▶ **REQUIRED WORK**: Reproduce, word for word, all of the records; the pictures stay out.

▶ **Records excerpted from a collection**:
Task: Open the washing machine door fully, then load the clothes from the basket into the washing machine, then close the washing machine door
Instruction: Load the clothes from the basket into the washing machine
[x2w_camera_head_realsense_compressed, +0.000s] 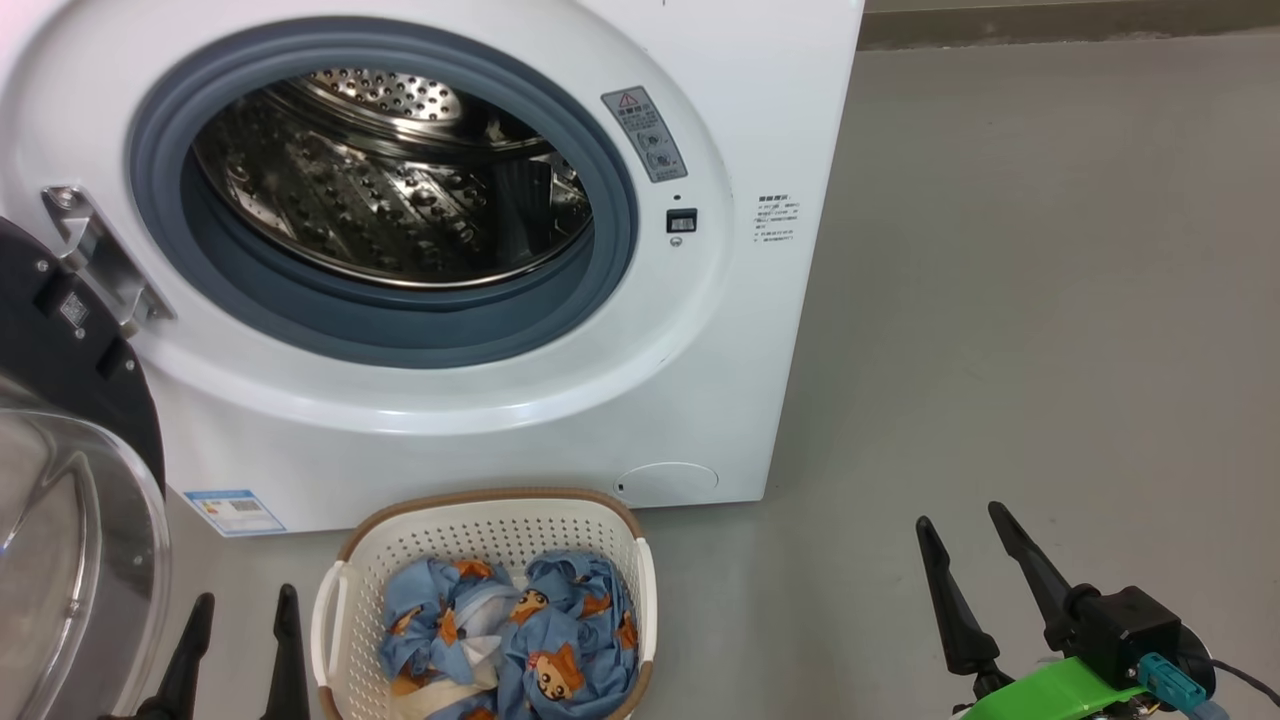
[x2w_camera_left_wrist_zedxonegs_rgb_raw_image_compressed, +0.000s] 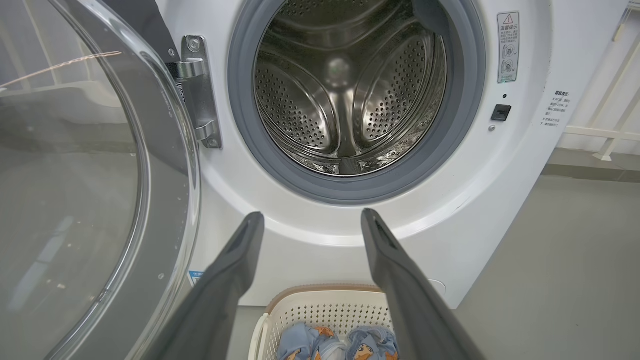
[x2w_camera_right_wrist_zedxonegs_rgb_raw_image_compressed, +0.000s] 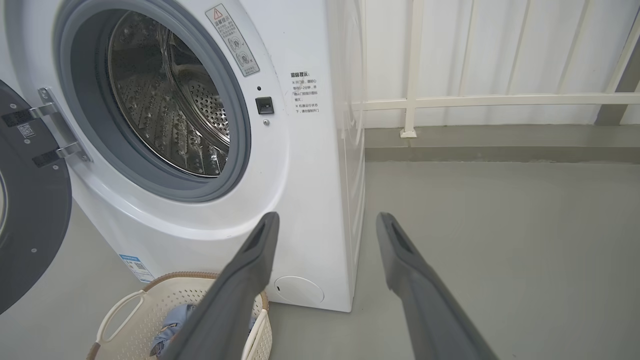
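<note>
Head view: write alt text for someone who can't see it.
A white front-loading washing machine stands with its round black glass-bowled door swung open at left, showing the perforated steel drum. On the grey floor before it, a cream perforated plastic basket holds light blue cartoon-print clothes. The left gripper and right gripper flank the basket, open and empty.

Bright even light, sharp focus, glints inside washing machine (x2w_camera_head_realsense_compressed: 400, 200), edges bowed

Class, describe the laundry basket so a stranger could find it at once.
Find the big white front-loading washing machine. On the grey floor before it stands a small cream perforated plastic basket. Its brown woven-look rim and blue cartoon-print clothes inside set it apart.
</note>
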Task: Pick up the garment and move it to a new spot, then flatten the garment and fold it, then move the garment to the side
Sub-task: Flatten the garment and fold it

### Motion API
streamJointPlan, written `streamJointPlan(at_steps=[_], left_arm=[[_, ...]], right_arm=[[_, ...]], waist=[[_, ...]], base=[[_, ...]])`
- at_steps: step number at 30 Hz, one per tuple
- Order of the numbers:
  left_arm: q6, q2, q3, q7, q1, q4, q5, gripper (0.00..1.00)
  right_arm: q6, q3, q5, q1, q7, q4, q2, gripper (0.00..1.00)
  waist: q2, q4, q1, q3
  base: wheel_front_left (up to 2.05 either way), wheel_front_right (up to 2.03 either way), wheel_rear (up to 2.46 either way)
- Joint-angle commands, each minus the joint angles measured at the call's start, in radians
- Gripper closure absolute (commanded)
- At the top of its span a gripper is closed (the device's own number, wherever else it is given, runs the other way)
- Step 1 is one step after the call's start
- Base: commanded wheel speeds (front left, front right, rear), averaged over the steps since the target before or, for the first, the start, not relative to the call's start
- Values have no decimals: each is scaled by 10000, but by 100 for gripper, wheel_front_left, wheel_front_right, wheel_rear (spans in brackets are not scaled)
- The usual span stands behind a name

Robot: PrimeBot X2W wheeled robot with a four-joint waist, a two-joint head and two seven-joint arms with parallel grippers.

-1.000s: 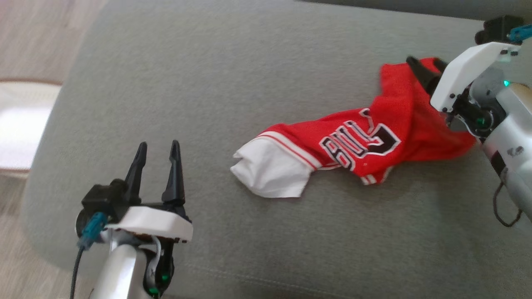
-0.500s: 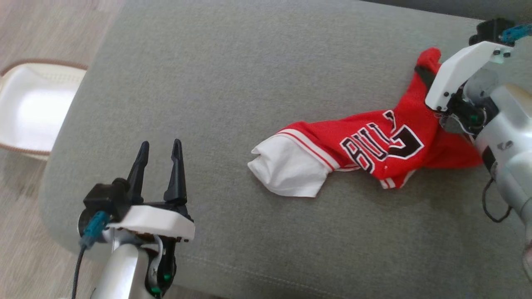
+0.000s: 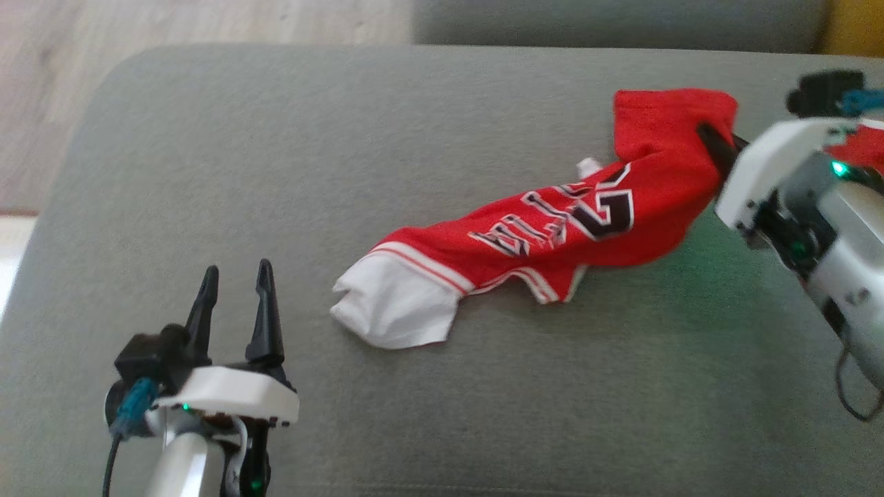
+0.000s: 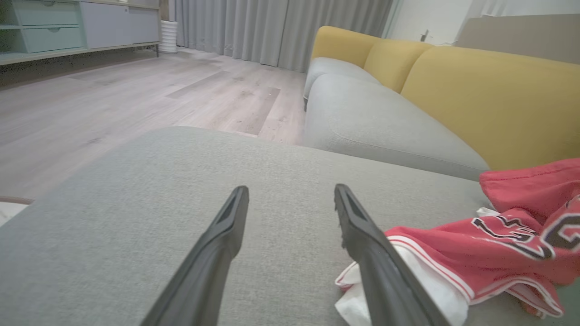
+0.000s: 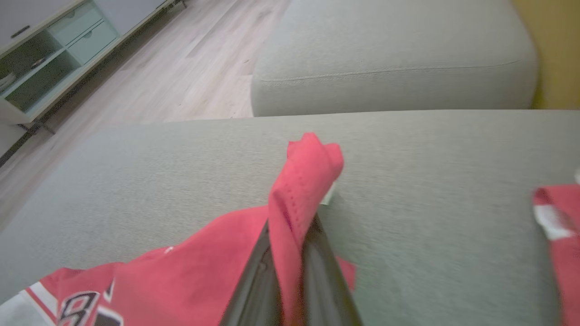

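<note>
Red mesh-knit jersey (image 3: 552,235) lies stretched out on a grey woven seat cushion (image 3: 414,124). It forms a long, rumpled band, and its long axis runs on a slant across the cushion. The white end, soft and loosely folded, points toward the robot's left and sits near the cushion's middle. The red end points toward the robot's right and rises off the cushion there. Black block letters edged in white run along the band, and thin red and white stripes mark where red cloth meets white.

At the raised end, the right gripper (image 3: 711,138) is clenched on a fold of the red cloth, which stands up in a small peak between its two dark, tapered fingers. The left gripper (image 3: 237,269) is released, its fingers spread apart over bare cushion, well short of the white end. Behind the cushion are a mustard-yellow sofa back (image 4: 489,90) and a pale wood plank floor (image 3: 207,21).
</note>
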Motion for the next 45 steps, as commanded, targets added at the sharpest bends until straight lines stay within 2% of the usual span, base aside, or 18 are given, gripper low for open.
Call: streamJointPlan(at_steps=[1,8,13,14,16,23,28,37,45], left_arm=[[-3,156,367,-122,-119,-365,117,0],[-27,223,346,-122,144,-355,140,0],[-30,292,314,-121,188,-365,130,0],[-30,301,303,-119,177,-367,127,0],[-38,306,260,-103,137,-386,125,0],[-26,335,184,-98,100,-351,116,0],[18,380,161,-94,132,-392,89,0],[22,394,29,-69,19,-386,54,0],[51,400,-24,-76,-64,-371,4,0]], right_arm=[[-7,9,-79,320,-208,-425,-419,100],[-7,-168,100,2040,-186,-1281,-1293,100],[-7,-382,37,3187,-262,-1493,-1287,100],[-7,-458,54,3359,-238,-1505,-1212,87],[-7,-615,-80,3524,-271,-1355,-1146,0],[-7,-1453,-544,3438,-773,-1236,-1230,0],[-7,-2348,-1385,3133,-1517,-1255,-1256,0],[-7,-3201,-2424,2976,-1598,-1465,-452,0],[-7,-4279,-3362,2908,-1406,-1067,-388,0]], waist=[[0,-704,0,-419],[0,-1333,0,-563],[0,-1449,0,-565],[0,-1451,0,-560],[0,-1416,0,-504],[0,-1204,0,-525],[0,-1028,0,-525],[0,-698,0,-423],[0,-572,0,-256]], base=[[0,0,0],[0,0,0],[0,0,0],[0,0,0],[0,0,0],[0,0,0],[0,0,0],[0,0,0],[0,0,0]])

▶ **YOUR SOLUTION**:
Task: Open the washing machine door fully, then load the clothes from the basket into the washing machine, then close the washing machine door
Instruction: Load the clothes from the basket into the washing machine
[x2w_camera_head_realsense_compressed, +0.000s] 
[x2w_camera_left_wrist_zedxonegs_rgb_raw_image_compressed, +0.000s] 
[x2w_camera_right_wrist_zedxonegs_rgb_raw_image_compressed, +0.000s] 
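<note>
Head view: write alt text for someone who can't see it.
A white front-loading washing machine stands with its round black glass-bowled door swung open at left, showing the perforated steel drum. On the grey floor before it, a cream perforated plastic basket holds light blue cartoon-print clothes. The left gripper and right gripper flank the basket, open and empty.

Bright even light, sharp focus, glints inside washing machine (x2w_camera_head_realsense_compressed: 400, 200), edges bowed

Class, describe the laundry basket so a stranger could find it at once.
Find the big white front-loading washing machine. On the grey floor before it stands a small cream perforated plastic basket. Its brown woven-look rim and blue cartoon-print clothes inside set it apart.
</note>
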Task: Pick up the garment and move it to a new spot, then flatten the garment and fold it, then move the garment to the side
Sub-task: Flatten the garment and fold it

### Motion API
streamJointPlan, written `streamJointPlan(at_steps=[_], left_arm=[[_, ...]], right_arm=[[_, ...]], waist=[[_, ...]], base=[[_, ...]])`
- at_steps: step number at 30 Hz, one per tuple
- Order of the numbers:
  left_arm: q6, q2, q3, q7, q1, q4, q5, gripper (0.00..1.00)
  right_arm: q6, q3, q5, q1, q7, q4, q2, gripper (0.00..1.00)
  waist: q2, q4, q1, q3
  base: wheel_front_left (up to 2.05 either way), wheel_front_right (up to 2.03 either way), wheel_rear (up to 2.46 either way)
- Joint-angle commands, each minus the joint angles measured at the call's start, in radians
- Gripper closure absolute (commanded)
- At the top of its span a gripper is closed (the device's own number, wherever else it is given, runs the other way)
- Step 1 is one step after the call's start
- Base: commanded wheel speeds (front left, front right, rear), averaged over the steps since the target before or, for the first, the start, not relative to the call's start
- Values have no decimals: each is scaled by 10000, but by 100 for gripper, wheel_front_left, wheel_front_right, wheel_rear (spans in brackets are not scaled)
- The usual span stands behind a name

Robot: PrimeBot X2W wheeled robot with a four-joint waist, a two-joint head and two seven-joint arms with parallel grippers.

-1.000s: 
-0.500s: 
+0.000s: 
+0.000s: 
+0.000s: 

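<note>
Red mesh-knit jersey (image 3: 552,235) lies stretched out on a grey woven seat cushion (image 3: 414,124). It forms a long, rumpled band, and its long axis runs on a slant across the cushion. The white end, soft and loosely folded, points toward the robot's left and sits near the cushion's middle. The red end points toward the robot's right and rises off the cushion there. Black block letters edged in white run along the band, and thin red and white stripes mark where red cloth meets white.

At the raised end, the right gripper (image 3: 711,138) is clenched on a fold of the red cloth, which stands up in a small peak between its two dark, tapered fingers. The left gripper (image 3: 237,269) is released, its fingers spread apart over bare cushion, well short of the white end. Behind the cushion are a mustard-yellow sofa back (image 4: 489,90) and a pale wood plank floor (image 3: 207,21).
</note>
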Motion for the next 45 steps, as commanded, targets added at the sharpest bends until straight lines stay within 2% of the usual span, base aside, or 18 are given, gripper low for open.
Call: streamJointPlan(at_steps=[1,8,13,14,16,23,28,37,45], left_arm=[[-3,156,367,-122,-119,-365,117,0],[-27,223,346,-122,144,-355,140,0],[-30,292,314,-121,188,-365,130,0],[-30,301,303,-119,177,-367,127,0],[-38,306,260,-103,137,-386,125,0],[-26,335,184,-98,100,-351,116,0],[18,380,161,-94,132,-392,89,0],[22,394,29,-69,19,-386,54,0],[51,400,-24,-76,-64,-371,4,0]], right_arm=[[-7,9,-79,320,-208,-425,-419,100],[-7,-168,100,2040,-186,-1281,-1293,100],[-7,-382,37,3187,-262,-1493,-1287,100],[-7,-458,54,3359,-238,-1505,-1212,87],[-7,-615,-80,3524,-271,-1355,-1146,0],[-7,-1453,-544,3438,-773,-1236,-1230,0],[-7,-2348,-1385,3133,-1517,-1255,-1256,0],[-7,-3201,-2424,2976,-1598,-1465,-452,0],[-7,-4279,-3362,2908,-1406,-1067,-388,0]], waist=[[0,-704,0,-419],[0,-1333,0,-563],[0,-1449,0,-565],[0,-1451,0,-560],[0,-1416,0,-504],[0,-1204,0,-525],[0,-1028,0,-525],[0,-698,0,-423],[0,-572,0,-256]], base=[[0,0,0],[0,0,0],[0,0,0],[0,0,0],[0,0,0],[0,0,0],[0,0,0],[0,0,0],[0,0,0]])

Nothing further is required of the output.